En 2020, une femme assigne son ex-concubin en partage de l’indivision existante entre eux (un bien immobilier acquis à 50/50 en 2016) et en paiement d'une somme de 155 337 € correspondant à un gain au loto, tiré en 2014. Cette dernière demande cristallise les différends.
D’abord, le défendeur conteste la compétence du juge aux affaires familiales sur ce point.
En vain. La Cour de cassation rappelle que le JAF connaît de la liquidation et du partage des intérêts patrimoniaux des concubins (C. org. jud. art. L 212-3). Ces intérêts patrimoniaux s'entendent de tous les rapports pécuniaires des concubins. Dès lors, le JAF est compétent du différend opposant les parties sur la propriété du gain au loto et sur l'utilisation de cette somme pour l'acquisition du bien indivis.
Ensuite, le défendeur invoque la prescription de la demande en paiement formée à son encontre. La cour d’appel, au contraire, retient que la somme réclamée constitue une créance pouvant être opposée à l'indivision ; elle n'est donc pas née à la remise du gain par La Française des jeux en décembre 2014 mais au jour de l'apport réalisé, en janvier 2016 ; en conséquence, au moment de l’assignation en 2020, la prescription quinquennale n'était pas acquise. À l’appui de son raisonnement, les juges du fond relèvent que l'indivision perdure, les opérations de liquidation et partage n’ayant pas eu lieu et que l’ex-concubin ne peut pas soutenir avoir financé seul l'apport personnel alors que l'acte notarié indique que chacun des acquéreurs a fait un apport personnel à concurrence de moitié.

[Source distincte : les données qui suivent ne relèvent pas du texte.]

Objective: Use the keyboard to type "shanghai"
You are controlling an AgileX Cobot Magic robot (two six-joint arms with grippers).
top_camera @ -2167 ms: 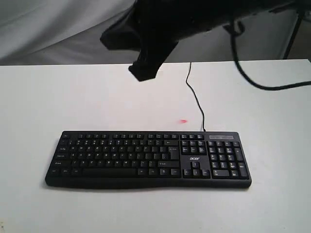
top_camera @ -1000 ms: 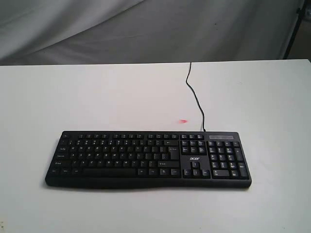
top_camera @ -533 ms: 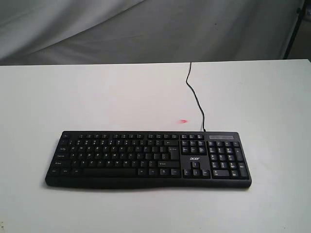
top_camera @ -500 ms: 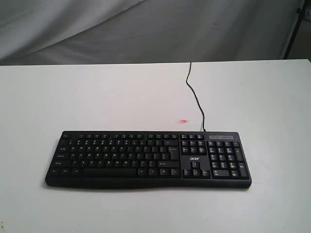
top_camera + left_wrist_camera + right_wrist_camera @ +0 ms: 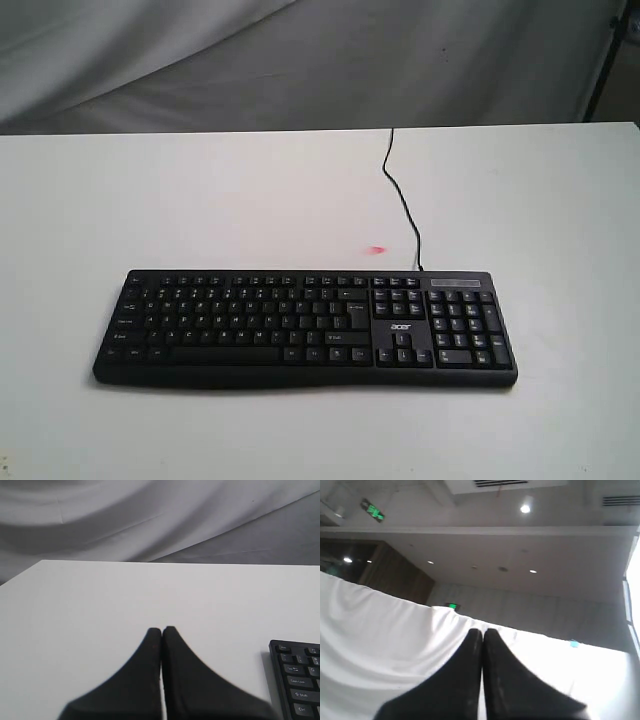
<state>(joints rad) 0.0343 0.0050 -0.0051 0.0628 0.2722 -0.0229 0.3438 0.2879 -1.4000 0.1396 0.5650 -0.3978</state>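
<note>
The black keyboard lies flat on the white table, number pad to the right, its thin cable running to the far edge. No arm shows in the exterior view. My left gripper is shut and empty above bare table, with the keyboard's corner off to one side. My right gripper is shut and empty, raised and pointing at a white cloth and the ceiling.
A small red mark sits on the table just behind the keyboard. Grey-white draped cloth hangs behind the table. A dark stand leg rises at the far right.
A dark arm that hung over the back of the table 2.2 s ago has left the exterior view. Since 1.0 s ago nothing has moved.
</note>
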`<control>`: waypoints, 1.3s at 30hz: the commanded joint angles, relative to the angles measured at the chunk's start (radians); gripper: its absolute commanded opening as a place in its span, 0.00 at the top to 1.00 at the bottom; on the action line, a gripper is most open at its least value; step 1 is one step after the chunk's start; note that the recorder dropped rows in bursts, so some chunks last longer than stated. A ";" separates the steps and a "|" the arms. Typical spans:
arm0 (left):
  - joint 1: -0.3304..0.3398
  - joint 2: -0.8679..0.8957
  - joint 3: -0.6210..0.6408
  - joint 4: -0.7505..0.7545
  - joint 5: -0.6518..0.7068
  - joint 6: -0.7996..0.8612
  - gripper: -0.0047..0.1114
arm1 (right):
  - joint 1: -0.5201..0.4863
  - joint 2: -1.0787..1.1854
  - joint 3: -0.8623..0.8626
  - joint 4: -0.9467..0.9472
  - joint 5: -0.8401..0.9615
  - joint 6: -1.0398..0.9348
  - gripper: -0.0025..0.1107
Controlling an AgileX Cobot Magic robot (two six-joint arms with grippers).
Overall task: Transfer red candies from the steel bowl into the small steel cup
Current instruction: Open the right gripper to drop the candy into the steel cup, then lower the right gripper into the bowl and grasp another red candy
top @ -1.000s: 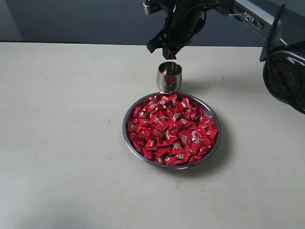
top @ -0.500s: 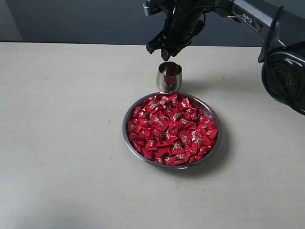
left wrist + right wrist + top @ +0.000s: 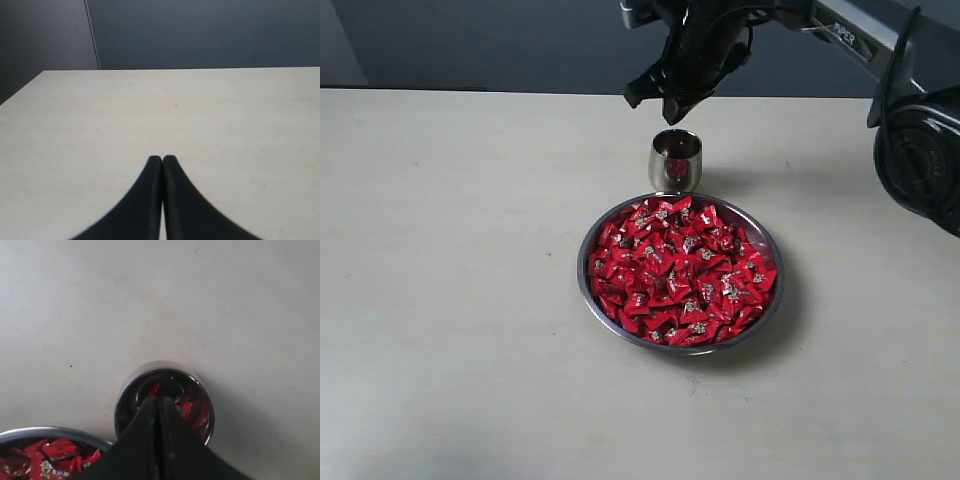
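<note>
Pale beige tabletop [image 3: 450, 300] under a dark wall. Wide shallow shiny steel bowl [image 3: 582, 290] near centre, heaped to the rim with small red foil-wrapped candies [image 3: 680, 270]; most of the job left, judging by that heap. Little upright steel cylinder cup [image 3: 675, 165] just behind the bowl, close to its rim, with a few red sweets showing inside in the right wrist view. Black right gripper [image 3: 670, 110] directly above the cup, jaws pressed together, nothing between them. Black left gripper [image 3: 162, 161] also closed and empty, over bare table, well clear of the work. Main risk: a low swing back toward the bowl clipping the light cup's rim, tipping it and spilling the contents. Second: going into the pile with jaws unopened, shoving sweets over the thin rim instead of pinching one. Third: slippery foil and twisted ends giving a double pick or a drop beside the narrow cup mouth.
</note>
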State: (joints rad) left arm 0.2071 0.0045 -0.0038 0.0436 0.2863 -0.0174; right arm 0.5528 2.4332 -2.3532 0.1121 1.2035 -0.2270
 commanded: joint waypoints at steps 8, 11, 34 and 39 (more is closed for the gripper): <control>0.001 -0.004 0.004 0.001 -0.002 -0.003 0.96 | -0.004 -0.102 -0.005 0.004 -0.001 0.075 0.99; 0.001 -0.004 0.004 0.001 -0.002 -0.003 0.96 | -0.004 -0.127 -0.005 -0.013 -0.006 0.087 0.99; 0.001 -0.004 0.004 0.001 -0.002 -0.003 0.96 | -0.004 -0.632 1.105 0.025 -0.551 0.075 0.99; 0.001 -0.004 0.004 0.001 -0.002 -0.003 0.96 | -0.001 -0.626 1.155 0.188 -0.556 -0.043 0.99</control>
State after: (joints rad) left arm 0.2071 0.0045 -0.0038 0.0436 0.2863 -0.0174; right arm 0.5528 1.8156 -1.2173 0.2115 0.6651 -0.1948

L’arrêt est censuré sur ce point car il a modifié l’objet du litige, dans la mesure où la demanderesse sollicitait la condamnation de son ex. à lui payer la somme de 155 337 € au titre du gain au loto tiré le 24 décembre 2014.
A noter :
Double illustration :
de la large compétence du JAF qui a vocation à connaître de tous les rapports pécuniaires des concubins, en l'espèce, la propriété d'une somme gagnée au loto. Il s'agit d'une jurisprudence constante, voir déjà en ce sens à propos d'une demande d’indemnité au titre de l’occupation sans droit ni titre née de la rupture du concubinage (Cass. 1e civ. 5-4-2023 n° 21-25.044 FS-B : BPAT 3/23 inf. 115) ;
du couperet de la prescription quinquennale applicable entre les concubins, ceux-ci ne bénéficiant pas du régime de suspension, réservé aux époux et partenaires de pacs (C. civ. art. 2236). La cour d’appel a tenté de rattacher le débat relatif à la somme gagnée au Loto à celui des créances contre l’indivision puisqu'il semble que cette somme ait été investie dans l'acquitition du bien indivis. Mais c'était aller au-delà des termes de la demande.